My God, you hippies come unglued for the most ridiculous reasons. How about this theory: what if the movie just sucks?
Naw, what was I thinking. It must be a massive geopolitical entertainment revolt centered around the war. Go back to grad school, Chuck, you make more sense to those people.

Not so much Iraq (America loves a good slaughter), but the price of gasoline is the true factor (yes, of course, they're linked, but since most Americans think that humans & dinosaurs co-existed, I'm only talking about their admittedly limited perception.) Americans' attitude towards their cars are undergoing a radical shift, something that's never really happened before. The character of the car is deep in our psyche, as an extension (or mask) of our personalities. The money & energy put into them was always focused on it's improvement ('car toys') or 'health' (new brakes, etc.) Now Americans have to think about the actual energy to keep them running. Cars are now money hogs, and that don't sit right w/ Mr & Mrs SixPack. It's like you now have to pay your SO for sex & the sex has gotten worse with no signs of improvement. This is just a sign of things to come, and it should prove to be interesting...

I think Pixar's arrogance and lack of imagination is demonstrated by the way they baldly steal ideas from other films and then good-naturedly parody and respectfully reference only Pixar movies.

Cars begins with a blatant ripoff Tom Cruise's smoke-blinded race through a wreck-strewn track from Days of Thunder, without the slightest hint that they are either paying homage or doing a send up. Then they proceed to lift the entire plot from Doc Hollywood, as many reviewers have mentioned.

The credits include car-world versions of Toy Story, Monsters Inc and A Bug's Life, with the message that it is all in good fun.

The credits don't thank anybody outside Pixar whose material they lifted.

Pixar sees other people's work as nothing more than raw material to be consumed by them at will (If anyone else had made The Incredibles they would have at least said thanks to the Fantastic Four) while their short list of five or six feature films is treated like it is the whole world's cinemagraphic cannon, to be reinterpreted and quoted endlessly.

Pixar will keep fucking up like this until they get a really major bomb and then dump the tired crew responsible for every damn one of their films. They need completely new writers, not just the odd new director every once in a while.

(Finding Nemo is the exception -- the Heart of Darkness/Apocalypse Now plotline done in reverse was brilliant)
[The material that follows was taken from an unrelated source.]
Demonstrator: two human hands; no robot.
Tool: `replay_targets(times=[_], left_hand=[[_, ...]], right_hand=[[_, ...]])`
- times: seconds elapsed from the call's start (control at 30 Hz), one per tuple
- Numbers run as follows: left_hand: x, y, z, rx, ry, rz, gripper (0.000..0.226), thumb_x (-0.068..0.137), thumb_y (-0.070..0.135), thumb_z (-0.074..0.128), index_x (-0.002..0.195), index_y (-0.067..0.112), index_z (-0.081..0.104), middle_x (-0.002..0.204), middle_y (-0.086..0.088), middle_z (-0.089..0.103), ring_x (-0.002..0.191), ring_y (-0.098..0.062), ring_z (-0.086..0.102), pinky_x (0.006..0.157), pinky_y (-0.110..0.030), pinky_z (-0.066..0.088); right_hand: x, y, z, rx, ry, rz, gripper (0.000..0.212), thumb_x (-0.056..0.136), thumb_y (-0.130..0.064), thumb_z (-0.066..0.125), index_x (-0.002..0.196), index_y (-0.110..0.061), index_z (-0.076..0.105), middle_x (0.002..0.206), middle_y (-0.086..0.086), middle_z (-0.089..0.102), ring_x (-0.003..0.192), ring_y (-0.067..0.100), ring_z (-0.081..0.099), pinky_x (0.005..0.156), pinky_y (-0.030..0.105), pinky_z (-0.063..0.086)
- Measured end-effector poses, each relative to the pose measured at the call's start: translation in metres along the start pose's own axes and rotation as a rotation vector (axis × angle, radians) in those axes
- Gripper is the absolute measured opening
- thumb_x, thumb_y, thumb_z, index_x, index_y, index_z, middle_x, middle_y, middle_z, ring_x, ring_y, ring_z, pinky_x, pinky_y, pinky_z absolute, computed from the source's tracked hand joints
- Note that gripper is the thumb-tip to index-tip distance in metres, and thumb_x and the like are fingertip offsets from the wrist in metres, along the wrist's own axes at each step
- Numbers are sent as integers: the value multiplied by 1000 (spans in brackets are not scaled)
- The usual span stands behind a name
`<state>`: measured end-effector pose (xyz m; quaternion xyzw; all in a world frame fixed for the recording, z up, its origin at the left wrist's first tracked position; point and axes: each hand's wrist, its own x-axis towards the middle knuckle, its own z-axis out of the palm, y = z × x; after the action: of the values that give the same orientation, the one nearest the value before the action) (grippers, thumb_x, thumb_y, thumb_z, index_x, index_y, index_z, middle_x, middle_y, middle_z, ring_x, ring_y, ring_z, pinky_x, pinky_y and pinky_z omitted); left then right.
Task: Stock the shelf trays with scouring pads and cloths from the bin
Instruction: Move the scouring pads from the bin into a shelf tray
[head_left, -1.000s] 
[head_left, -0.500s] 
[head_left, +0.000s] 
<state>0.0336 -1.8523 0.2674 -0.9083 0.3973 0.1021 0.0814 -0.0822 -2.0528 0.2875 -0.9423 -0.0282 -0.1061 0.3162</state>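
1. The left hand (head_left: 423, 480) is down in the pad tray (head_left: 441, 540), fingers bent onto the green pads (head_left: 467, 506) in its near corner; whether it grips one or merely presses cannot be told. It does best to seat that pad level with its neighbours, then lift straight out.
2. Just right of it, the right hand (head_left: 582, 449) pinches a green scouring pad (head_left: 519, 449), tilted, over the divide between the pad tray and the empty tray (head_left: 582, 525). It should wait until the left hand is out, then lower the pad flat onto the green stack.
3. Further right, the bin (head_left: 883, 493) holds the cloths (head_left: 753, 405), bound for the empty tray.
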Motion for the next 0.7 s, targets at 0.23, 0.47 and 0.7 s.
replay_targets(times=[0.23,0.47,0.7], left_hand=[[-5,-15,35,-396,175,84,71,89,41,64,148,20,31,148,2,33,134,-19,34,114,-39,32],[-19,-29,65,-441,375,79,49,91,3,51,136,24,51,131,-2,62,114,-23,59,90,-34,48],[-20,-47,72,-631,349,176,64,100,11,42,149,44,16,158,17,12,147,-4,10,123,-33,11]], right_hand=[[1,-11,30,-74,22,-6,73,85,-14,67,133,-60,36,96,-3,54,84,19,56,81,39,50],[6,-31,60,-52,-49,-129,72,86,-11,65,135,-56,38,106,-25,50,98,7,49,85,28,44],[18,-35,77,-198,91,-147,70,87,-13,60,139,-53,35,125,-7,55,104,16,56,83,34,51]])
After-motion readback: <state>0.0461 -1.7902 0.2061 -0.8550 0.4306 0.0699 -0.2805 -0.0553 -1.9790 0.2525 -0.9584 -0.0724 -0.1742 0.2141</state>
cars can never be anything but political

charles, i beg to differ with four little words:

chitty, chitty, bang, bang.

MUDEDE Wrote:
".....cars can never be anything but political."

How wrong you are, Mr. Mudede. Cars
can be art too. Perhaps you and
Ms. Graves should see for yourselves:

http://www.greenwood-phinney.com/pages/special_events/carshow.asp

---Jensen

Boo-fucking-hoo. I can't fathom how $62.8M is a disapointing number.
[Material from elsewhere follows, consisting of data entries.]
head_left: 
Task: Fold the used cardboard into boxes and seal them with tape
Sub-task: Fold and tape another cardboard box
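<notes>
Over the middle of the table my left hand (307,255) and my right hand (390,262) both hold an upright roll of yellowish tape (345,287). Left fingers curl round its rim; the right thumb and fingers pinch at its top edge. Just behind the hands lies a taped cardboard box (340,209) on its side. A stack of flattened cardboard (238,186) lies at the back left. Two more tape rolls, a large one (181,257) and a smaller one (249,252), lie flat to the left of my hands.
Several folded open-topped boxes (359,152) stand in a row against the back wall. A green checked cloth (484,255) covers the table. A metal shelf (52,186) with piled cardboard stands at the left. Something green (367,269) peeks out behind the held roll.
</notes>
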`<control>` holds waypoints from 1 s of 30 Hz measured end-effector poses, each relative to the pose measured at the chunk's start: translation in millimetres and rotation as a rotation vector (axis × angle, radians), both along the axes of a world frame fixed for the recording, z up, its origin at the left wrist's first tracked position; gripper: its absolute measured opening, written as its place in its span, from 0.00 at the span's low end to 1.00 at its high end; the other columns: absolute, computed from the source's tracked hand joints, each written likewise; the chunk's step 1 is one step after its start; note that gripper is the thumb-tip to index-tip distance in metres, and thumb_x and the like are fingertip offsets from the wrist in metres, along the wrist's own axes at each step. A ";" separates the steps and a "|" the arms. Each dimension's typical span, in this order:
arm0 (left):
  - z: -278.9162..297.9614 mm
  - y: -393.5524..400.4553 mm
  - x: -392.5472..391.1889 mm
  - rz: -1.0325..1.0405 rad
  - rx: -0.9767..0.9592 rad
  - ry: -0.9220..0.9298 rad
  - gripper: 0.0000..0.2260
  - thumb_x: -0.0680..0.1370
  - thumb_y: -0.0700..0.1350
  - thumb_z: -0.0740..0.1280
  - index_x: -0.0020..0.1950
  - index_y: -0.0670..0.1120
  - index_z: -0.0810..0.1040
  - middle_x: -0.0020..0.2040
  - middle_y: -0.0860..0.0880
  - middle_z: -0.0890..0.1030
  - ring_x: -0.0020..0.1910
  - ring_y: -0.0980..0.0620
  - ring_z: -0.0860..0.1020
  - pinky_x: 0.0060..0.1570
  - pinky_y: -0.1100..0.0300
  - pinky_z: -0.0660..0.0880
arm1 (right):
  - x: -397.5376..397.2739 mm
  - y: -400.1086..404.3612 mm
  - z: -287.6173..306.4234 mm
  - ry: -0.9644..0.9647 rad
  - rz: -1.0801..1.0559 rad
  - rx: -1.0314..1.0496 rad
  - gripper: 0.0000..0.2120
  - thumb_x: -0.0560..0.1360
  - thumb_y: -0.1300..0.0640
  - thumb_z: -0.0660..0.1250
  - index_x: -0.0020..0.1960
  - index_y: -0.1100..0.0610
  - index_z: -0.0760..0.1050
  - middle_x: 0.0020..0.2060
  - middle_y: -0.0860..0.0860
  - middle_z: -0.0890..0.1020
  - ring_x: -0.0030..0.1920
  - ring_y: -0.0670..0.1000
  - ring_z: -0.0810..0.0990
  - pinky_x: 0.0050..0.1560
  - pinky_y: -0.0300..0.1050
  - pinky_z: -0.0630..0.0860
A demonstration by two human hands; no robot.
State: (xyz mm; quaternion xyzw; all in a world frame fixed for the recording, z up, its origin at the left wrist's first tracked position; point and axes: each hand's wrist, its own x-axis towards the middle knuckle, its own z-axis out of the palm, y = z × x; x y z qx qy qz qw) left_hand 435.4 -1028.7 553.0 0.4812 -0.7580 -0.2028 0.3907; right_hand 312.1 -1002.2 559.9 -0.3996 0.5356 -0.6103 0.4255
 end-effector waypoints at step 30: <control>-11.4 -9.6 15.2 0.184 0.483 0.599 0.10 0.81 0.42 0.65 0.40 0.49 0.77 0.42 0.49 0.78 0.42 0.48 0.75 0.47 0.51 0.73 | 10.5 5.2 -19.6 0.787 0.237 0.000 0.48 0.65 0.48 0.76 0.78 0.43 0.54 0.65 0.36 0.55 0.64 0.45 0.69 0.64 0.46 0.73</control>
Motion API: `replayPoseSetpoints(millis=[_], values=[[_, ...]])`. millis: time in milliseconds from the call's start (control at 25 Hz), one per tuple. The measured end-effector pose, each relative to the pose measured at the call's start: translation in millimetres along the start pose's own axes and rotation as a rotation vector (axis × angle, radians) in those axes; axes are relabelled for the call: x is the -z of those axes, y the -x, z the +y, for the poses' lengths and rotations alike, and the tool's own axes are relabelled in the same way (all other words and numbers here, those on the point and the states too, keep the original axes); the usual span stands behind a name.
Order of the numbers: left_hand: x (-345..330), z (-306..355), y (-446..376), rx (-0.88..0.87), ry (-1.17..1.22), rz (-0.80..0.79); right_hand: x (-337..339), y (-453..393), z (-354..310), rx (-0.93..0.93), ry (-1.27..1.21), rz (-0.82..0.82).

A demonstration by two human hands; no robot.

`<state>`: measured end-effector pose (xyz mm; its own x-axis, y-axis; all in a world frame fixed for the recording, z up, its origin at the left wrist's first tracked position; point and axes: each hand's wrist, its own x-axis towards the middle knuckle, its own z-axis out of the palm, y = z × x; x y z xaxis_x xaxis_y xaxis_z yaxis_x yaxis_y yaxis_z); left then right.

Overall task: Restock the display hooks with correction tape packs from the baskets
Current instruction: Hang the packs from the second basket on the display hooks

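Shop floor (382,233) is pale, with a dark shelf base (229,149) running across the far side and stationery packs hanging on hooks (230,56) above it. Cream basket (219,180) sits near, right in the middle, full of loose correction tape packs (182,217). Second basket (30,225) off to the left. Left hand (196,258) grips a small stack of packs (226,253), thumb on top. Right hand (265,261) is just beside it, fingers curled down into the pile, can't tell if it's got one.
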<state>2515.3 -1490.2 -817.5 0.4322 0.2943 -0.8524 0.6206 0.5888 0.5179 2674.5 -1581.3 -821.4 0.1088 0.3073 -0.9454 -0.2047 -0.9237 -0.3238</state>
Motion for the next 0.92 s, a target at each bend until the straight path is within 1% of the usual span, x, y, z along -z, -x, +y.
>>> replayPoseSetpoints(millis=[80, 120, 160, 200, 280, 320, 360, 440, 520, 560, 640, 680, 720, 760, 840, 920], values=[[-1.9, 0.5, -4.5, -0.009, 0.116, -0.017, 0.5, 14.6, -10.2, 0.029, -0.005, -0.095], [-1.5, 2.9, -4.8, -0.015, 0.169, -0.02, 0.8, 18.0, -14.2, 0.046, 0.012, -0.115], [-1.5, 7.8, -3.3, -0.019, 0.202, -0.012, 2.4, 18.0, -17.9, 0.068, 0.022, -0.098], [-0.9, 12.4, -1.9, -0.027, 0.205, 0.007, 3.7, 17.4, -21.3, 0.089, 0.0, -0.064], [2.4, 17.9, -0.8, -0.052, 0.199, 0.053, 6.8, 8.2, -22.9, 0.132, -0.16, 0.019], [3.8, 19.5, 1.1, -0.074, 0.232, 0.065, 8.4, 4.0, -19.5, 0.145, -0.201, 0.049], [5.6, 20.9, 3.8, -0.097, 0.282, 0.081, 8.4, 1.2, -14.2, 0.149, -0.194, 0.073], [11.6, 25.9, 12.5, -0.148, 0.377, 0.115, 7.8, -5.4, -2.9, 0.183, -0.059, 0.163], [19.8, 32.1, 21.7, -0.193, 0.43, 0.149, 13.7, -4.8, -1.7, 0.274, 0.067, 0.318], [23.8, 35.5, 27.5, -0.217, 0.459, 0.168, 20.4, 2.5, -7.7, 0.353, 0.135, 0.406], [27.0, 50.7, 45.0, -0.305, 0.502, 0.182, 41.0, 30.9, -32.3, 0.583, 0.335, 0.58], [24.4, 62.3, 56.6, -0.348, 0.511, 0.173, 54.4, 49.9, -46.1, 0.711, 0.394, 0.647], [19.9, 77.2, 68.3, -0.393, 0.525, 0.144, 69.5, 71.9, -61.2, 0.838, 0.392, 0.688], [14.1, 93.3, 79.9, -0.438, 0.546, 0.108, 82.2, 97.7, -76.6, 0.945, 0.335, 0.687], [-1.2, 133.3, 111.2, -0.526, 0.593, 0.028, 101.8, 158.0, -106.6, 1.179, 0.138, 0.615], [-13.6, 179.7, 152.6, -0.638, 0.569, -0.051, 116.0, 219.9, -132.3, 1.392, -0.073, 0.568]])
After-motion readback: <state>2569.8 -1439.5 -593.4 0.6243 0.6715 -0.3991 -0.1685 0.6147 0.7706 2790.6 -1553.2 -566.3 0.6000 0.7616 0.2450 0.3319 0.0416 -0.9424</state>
I always wait for DVD on pixar movies anyways.

Everyone I know who saw the movie, loved it.

I'm looking forward to Monster House - tix are only $5 to see it early this Sunday at the Film Festival!

"I am the NIGHTRIDER"-Mad Max

I look into the future and I see
Road Warrior
The so called war for oil is but a scratch on the surface

Um, maybe it's because it's being marketed as a kids' movie, but it's full of all this faux nostalgia BS about old cars and small towns and Route 66 that means precisely dick to kids? So it's BORING to most kids, and most adults don't go to the theater to see animated movies because it's much more pleasant to see them at home without the hordes of bored kids.
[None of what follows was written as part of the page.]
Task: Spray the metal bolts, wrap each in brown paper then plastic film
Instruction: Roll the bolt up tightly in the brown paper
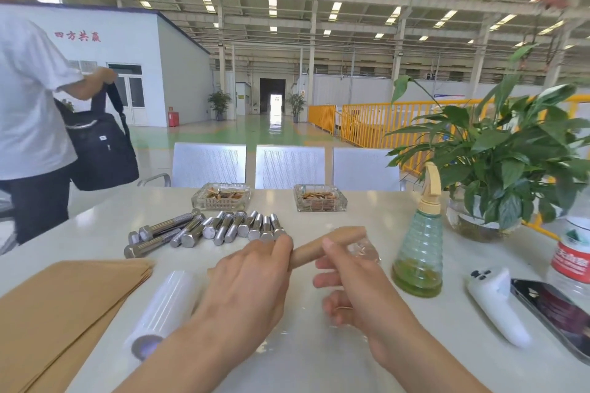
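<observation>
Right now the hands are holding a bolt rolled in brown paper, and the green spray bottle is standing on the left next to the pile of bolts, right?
Not quite. The head view shows the spray bottle standing on the right, near the potted plant, not by the bolts. The rest is right: the left hand and right hand hold a paper-wrapped bolt.

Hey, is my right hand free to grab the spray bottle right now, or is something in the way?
Probably not at once. The right hand pinches the paper-wrapped bolt that the left hand also holds. The spray bottle stands just to its right with bare table between.
</observation>
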`<state>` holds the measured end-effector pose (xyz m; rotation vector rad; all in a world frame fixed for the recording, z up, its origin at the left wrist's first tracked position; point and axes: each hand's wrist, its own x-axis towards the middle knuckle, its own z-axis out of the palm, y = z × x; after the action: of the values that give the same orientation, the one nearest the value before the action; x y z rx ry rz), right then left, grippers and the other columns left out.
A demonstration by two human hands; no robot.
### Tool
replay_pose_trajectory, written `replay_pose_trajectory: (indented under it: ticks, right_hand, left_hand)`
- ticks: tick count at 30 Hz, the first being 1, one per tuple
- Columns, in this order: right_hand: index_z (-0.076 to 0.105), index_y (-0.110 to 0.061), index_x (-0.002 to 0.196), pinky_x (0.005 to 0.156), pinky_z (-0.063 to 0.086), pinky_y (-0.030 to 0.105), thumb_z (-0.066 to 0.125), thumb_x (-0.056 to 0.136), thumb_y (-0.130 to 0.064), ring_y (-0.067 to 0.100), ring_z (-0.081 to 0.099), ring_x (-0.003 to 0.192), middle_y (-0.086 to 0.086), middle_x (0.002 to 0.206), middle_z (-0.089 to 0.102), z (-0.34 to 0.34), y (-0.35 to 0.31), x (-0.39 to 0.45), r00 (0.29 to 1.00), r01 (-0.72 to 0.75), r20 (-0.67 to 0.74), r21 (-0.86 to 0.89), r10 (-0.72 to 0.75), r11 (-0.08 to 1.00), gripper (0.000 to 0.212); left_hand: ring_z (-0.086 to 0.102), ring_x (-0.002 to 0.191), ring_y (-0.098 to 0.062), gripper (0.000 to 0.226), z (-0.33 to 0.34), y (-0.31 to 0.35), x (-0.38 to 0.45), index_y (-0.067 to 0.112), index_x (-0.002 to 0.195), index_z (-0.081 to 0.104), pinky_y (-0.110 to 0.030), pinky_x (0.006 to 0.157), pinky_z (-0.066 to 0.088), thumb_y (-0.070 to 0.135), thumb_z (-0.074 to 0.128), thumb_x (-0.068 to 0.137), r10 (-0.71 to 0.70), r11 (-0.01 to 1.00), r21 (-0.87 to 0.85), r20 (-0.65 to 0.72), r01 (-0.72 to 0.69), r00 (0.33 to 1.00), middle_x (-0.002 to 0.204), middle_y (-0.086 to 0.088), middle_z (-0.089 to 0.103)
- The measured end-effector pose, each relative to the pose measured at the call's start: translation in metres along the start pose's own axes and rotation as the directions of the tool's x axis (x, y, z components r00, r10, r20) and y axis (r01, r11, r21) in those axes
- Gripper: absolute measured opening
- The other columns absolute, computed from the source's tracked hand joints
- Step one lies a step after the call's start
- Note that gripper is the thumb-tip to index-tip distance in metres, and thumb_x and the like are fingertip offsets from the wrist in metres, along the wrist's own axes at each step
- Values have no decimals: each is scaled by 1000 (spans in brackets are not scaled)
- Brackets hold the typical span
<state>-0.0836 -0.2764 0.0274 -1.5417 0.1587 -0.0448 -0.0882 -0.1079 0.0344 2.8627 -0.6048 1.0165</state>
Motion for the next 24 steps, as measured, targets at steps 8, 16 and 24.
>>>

Or maybe it's some deep-seated geopolitical philosophical thing.

Um, OK.

yes, cars was an abysmal failure. you can't find the toy cars at any stores... because nobody wants them and the stores wisely decided to stop stocking them and leave the shelves empty so everyone has a place to set their drink while they shop. and biggest openings don't mean jackshit if they aren't bigger than the predicted $big# some pencil pusher crams up the wall street ticker hole. and you're all a bunch of cynical bores for bitching about knicking old plots... talent borrows / genius steals. leave us alone and go watch south park reruns.